Rackovsky S
Department of Biophysics, School of Medicine and Dentistry, University of Rochester, New York 14642.
Proteins. 1990;7(4):378-402. doi: 10.1002/prot.340070409.
We address herein the problem of delineating the relationships between the known protein structures. In order to study this problem, methods have been developed to represent arbitrarily sized fragments of biopolymer backbone, and to compare distributions of such fragments. These methods are applied to a classification of 123 structures representing the entire set of known x-ray structures. The resulting data are analyzed (on the four-C alpha length scale) to determine both the large-scale organization of the set of known structures (i.e., the relationships between large groups of structures, each comprised of proteins that are structurally related) and its local structure (i.e., the quantitative degree of similarity between any two specific structures). It is shown that the set of structures forms a continuum of structural types, ranging from all-helical to all-sheet/barrel proteins. It is further demonstrated that the density of protein structures is not uniform across this continuum, but rather that structures cluster in certain regions, separated by regions of lower population. The properties of the various regions of the structural space are determined. The existence is demonstrated of strong quantitative correlations between the contents of different types of four-C alpha fragments within protein structures, which imply significant constraints on the types of architecture that can occur in proteins. Analysis of the distribution of structures demonstrates some hitherto unsuspected similarities and suggests that, in some circumstances, neither structural similarity nor sequence homology may be necessary conditions for evolutionary relationship between proteins. It is also suggested that these unsuspected similarities may imply similar folding mechanisms for structures of apparently different global architecture. Cases are also noted in which apparently similar structures may fold by different mechanisms. The connection between structure and dynamic properties is discussed, and a possible role of dynamics in the evolution of protein structures is suggested. The sensitivity of the methods presented herein to anomalies of structure refinement is demonstrated. It is suggested that the present results provide a framework for analyzing experimental results on structural similarity obtained using vibrational circular dichroism spectra, which are sensitive to local backbone structure.
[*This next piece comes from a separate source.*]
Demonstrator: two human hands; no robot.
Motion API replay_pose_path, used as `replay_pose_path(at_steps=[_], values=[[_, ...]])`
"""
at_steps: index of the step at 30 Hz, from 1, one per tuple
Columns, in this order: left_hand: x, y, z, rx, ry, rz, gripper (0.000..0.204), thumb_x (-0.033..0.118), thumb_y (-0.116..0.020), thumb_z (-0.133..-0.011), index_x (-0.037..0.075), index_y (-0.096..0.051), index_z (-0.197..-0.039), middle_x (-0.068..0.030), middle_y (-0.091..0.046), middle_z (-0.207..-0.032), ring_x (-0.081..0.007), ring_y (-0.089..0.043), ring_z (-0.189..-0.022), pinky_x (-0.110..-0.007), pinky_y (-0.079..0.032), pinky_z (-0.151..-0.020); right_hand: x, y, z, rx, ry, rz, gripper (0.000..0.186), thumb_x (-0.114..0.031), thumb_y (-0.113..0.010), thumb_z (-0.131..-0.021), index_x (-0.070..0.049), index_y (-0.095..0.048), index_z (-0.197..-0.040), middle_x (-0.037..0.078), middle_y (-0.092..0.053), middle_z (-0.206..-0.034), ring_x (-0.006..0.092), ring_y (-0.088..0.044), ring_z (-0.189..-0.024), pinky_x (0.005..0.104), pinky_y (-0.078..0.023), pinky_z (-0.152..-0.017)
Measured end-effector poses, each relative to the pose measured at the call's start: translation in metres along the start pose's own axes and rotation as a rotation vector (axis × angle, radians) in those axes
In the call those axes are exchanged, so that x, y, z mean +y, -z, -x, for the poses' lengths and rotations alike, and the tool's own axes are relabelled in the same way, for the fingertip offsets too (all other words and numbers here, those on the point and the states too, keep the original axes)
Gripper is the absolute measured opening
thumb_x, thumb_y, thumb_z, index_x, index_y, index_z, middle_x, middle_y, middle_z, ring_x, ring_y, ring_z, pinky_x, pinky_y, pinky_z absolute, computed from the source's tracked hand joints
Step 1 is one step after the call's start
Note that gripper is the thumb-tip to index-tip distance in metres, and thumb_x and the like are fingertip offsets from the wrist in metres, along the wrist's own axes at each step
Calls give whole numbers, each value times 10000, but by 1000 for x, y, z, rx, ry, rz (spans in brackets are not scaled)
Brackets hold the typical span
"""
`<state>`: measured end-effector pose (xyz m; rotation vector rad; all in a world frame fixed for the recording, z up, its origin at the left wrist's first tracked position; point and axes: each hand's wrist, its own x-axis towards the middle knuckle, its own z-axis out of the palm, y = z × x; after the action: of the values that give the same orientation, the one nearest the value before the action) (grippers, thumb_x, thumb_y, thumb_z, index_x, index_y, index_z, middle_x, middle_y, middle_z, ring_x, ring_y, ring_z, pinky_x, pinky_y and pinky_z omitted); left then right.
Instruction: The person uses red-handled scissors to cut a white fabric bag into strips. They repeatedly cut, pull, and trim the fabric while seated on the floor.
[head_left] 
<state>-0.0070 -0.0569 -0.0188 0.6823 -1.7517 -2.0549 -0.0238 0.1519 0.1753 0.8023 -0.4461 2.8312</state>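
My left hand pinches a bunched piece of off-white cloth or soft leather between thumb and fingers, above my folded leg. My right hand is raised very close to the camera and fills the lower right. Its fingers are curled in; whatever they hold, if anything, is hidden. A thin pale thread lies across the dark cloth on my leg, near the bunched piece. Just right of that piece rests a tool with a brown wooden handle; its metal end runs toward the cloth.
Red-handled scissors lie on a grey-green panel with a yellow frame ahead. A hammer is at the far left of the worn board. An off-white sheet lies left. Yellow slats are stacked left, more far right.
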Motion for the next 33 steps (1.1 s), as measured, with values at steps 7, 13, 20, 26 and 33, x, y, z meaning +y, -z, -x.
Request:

我们在此探讨描绘已知蛋白质结构之间关系的问题。为了研究这个问题,已开发出一些方法来表示生物聚合物主链的任意大小片段,并比较这些片段的分布。这些方法被应用于对代表已知X射线结构全集的123个结构进行分类。对所得数据(在四个Cα长度尺度上)进行分析,以确定已知结构集的大规模组织(即大的结构组之间的关系,每个结构组由结构相关的蛋白质组成)及其局部结构(即任意两个特定结构之间的定量相似程度)。结果表明,结构集形成了一个结构类型的连续体,范围从全螺旋蛋白到全β折叠/桶状蛋白。进一步证明,蛋白质结构的密度在这个连续体上并不均匀,而是在某些区域聚集,被低丰度区域隔开。确定了结构空间各个区域的特性。证明了蛋白质结构中不同类型的四个Cα片段含量之间存在强定量相关性,这意味着对蛋白质中可能出现的结构类型有显著限制。对结构分布的分析揭示了一些迄今未被怀疑的相似性,并表明在某些情况下,结构相似性和序列同源性都可能不是蛋白质之间进化关系的必要条件。还表明,这些未被怀疑的相似性可能意味着表面上不同整体结构的结构具有相似的折叠机制。也注意到了一些情况,即表面上相似的结构可能通过不同的机制折叠。讨论了结构与动态特性之间的联系,并提出了动力学在蛋白质结构进化中的可能作用。证明了本文提出的方法对结构精修异常的敏感性。建议目前的结果为分析使用振动圆二色光谱获得的关于结构相似性的实验结果提供一个框架,振动圆二色光谱对局部主链结构敏感。